§ **Goal of the exercise**: Each line in the records below that has the word "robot" should be copied.

* * * * * * *

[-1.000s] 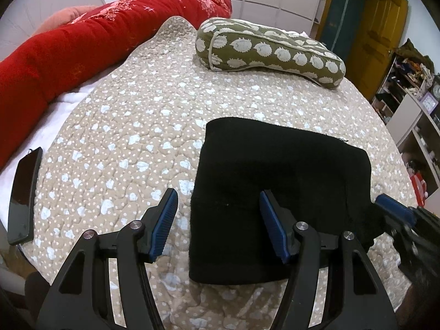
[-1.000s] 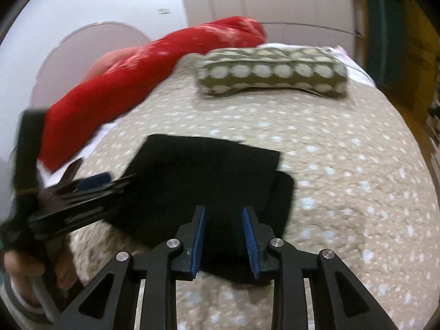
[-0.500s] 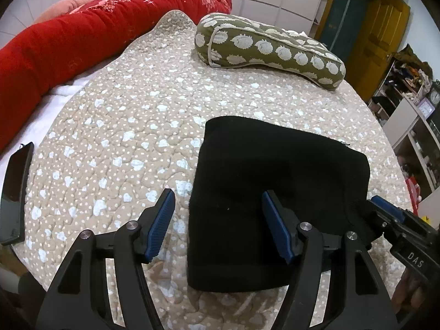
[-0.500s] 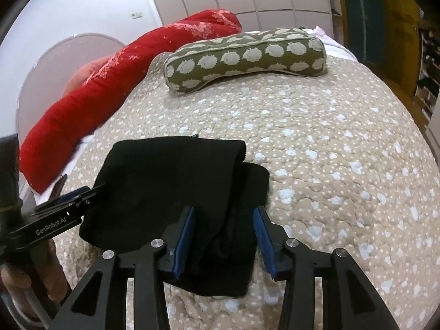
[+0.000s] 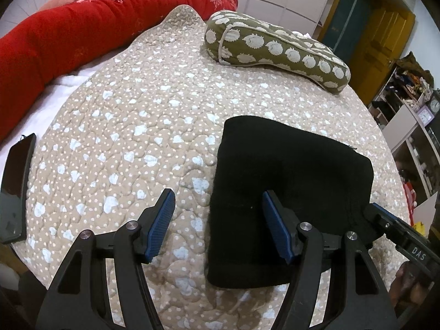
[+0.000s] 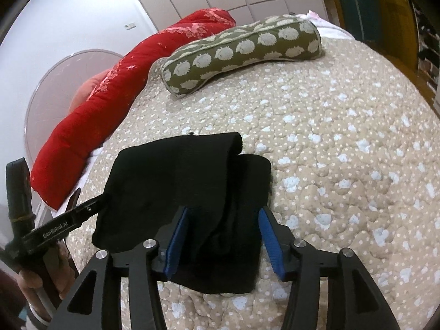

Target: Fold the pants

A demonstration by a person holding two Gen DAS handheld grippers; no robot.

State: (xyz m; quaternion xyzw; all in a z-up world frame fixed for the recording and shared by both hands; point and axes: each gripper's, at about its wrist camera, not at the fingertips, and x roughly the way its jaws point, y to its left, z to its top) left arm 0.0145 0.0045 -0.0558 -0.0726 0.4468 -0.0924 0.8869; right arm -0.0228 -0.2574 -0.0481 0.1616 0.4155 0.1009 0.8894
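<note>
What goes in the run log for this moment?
pants: folded, on bedspread | left gripper: open, empty | right gripper: open, over pants

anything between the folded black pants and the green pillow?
Nothing. Only bare quilt lies between the black pants and the green pillow. Both wrist views show this stretch, the left more clearly.

The left claw (image 5: 217,225) gapes wide over the bed (image 5: 154,115), straddling the folded black pants' (image 5: 288,181) left edge.
</note>
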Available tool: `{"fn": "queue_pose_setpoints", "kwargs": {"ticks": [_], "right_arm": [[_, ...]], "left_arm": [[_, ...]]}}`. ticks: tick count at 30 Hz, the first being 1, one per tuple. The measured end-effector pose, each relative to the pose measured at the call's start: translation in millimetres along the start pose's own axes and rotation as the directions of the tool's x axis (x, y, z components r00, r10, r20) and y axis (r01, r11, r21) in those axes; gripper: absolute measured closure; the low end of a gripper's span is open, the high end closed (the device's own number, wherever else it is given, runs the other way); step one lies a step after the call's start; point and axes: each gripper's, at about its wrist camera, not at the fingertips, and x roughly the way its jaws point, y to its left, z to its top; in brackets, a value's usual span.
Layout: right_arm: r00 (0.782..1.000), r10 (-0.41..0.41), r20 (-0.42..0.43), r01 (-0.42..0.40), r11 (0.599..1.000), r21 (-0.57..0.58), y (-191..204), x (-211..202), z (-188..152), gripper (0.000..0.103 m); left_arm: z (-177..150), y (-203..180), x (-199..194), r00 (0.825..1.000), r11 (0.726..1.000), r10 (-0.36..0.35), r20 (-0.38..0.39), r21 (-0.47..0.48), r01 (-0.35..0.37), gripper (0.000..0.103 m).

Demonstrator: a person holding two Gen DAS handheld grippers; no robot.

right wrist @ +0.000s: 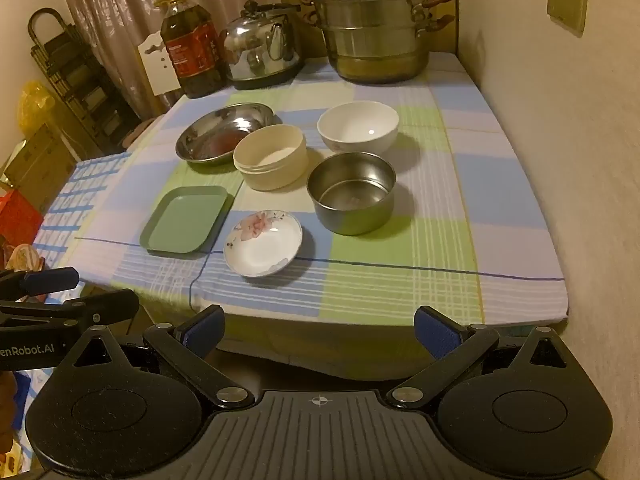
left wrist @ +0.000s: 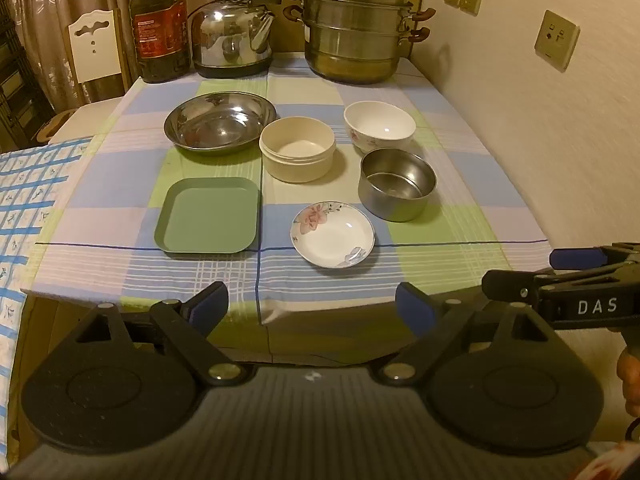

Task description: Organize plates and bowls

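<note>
On the checked tablecloth point(left wrist: 460, 224) lie a green square plate point(left wrist: 208, 216) point(right wrist: 186, 220), a small flowered saucer point(left wrist: 333, 234) point(right wrist: 262, 243), a steel cup-bowl point(left wrist: 397, 184) point(right wrist: 352, 192), a cream round container point(left wrist: 297, 154) point(right wrist: 270, 156), a white flowered bowl point(left wrist: 379, 127) point(right wrist: 358, 126) and a wide steel basin point(left wrist: 220, 122) point(right wrist: 222, 132). My left gripper point(left wrist: 312, 308) hangs open before the table's near edge, nothing between its fingers. My right gripper point(right wrist: 320, 330) is open too, also short of the near edge. Each gripper shows at the side of the other's view.
At the table's far end stand an oil bottle point(left wrist: 160, 28), a steel kettle point(left wrist: 234, 36) and a stacked steamer pot point(left wrist: 354, 28). A wall with sockets point(left wrist: 556, 40) runs along the right side. A white chair back point(left wrist: 94, 46) and curtains are at the far left.
</note>
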Motion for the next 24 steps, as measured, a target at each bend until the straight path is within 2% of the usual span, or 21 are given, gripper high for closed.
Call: {"fn": "queue_pose_setpoints", "kwargs": {"ticks": [24], "right_arm": [[1.000,0.003,0.005,-0.003,1.000,-0.002,3.2,-0.3,-1.3,0.002]], "left_arm": [[-0.3,0.6,-0.9,1.000,1.000,0.003,-0.003,-0.004,-0.003,0.014]]}}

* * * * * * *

§ **Answer to this problem**:
A demonstration by a person holding two Gen DAS handheld grippers; no robot.
Demonstrator: a person holding two Gen DAS handheld grippers; no robot.

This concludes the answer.